Exercise requirements
Scan the entries that follow and copy out every line containing "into".
======== Exercise material ========
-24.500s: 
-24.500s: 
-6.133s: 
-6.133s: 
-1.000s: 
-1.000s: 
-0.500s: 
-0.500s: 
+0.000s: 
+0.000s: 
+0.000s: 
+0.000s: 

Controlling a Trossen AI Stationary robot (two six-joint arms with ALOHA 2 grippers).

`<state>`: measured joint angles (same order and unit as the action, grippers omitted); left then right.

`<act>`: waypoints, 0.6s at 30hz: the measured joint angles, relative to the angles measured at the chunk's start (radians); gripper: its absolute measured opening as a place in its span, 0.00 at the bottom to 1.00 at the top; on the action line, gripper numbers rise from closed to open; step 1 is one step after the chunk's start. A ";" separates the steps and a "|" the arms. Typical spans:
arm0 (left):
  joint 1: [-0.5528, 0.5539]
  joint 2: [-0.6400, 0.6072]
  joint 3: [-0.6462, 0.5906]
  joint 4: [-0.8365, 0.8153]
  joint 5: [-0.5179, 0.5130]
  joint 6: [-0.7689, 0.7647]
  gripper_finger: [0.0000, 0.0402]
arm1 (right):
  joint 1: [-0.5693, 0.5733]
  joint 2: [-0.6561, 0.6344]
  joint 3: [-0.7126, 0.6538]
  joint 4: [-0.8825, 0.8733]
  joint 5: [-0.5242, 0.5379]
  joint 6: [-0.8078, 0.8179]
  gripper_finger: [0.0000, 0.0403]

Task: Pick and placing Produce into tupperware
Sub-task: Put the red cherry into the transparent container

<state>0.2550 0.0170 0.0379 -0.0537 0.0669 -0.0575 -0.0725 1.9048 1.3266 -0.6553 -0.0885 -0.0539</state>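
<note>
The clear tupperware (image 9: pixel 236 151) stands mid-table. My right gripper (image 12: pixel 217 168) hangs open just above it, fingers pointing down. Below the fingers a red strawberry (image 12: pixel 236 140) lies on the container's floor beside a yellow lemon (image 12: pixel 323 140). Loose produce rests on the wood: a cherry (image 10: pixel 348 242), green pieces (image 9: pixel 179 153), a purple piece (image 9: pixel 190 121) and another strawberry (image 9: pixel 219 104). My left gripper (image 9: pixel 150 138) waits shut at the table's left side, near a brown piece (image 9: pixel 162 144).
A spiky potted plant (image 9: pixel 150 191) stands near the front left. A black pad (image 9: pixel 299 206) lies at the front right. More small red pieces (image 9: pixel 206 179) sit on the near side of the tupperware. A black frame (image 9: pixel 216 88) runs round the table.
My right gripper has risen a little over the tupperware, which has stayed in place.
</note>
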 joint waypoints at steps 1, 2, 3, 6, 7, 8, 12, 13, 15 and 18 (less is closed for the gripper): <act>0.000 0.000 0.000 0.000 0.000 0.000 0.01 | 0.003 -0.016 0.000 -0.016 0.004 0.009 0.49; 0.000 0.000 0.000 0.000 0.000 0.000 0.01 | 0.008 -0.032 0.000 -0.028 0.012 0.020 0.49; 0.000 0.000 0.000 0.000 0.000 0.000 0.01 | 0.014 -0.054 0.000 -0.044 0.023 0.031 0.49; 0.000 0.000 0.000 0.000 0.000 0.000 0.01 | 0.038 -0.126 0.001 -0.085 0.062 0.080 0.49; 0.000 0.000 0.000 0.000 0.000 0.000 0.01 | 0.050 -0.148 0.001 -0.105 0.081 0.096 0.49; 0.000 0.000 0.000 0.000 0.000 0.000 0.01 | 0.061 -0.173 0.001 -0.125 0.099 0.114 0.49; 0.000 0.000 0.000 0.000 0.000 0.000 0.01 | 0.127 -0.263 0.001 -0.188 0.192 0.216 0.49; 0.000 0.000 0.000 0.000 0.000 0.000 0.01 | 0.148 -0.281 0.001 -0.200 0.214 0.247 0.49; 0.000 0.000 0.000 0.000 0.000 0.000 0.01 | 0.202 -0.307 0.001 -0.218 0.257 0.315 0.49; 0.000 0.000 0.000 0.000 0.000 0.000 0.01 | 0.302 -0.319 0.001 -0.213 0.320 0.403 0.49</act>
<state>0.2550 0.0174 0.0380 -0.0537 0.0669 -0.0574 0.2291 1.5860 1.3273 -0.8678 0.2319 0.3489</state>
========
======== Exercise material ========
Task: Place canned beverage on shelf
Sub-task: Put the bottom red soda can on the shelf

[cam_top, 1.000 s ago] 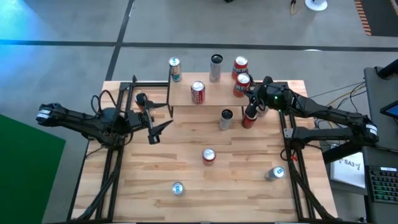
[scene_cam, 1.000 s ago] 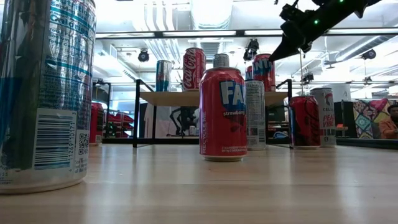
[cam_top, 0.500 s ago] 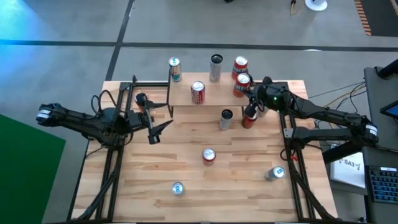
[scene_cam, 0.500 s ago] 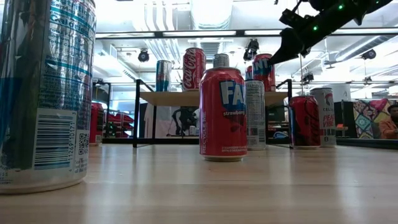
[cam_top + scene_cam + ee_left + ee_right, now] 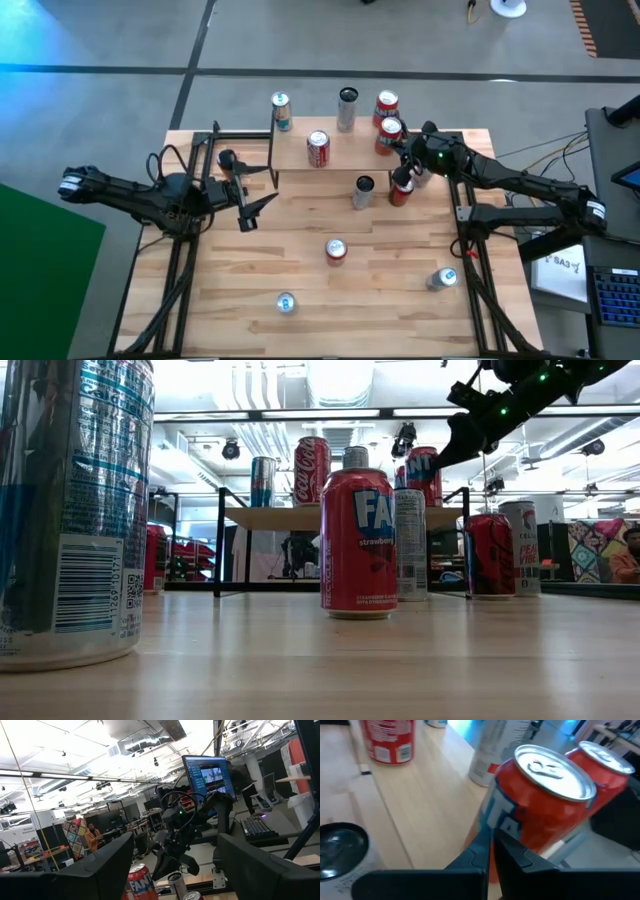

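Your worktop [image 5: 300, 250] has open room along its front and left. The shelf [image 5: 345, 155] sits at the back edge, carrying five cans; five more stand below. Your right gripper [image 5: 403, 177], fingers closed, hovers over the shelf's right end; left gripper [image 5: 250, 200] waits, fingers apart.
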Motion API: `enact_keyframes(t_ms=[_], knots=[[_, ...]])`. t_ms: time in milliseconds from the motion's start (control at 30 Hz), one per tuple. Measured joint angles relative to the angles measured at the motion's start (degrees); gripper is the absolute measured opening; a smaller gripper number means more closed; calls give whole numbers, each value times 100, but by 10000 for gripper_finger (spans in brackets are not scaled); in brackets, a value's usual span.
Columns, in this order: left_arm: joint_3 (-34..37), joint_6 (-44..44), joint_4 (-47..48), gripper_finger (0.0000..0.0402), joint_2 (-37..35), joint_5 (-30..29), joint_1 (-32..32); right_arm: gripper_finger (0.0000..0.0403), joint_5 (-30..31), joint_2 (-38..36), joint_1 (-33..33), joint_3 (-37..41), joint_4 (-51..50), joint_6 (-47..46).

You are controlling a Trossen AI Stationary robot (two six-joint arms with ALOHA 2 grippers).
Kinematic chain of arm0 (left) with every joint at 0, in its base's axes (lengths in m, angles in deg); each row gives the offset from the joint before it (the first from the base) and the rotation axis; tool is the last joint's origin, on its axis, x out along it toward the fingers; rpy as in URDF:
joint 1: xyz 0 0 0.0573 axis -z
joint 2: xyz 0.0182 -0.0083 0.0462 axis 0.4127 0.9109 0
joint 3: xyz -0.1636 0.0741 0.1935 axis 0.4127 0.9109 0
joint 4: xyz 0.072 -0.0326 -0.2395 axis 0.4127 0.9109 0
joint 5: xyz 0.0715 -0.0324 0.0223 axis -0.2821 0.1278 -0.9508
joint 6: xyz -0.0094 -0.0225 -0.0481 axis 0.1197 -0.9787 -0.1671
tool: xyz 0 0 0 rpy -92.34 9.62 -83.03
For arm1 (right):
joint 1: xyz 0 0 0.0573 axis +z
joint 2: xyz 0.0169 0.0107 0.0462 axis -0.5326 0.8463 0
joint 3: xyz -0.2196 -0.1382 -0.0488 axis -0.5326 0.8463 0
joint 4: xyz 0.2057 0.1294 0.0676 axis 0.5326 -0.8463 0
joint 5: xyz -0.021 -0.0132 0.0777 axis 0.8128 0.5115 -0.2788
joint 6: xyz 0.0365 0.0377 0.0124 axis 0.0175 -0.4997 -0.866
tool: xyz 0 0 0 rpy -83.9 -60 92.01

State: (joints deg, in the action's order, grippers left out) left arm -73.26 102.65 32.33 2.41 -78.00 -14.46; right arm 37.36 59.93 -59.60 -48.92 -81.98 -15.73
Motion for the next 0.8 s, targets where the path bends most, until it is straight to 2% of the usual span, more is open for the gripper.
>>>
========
Response to the exercise
Task: Pick and placing Produce into tupperware
Sub-task: Put the red cherry into the transparent container

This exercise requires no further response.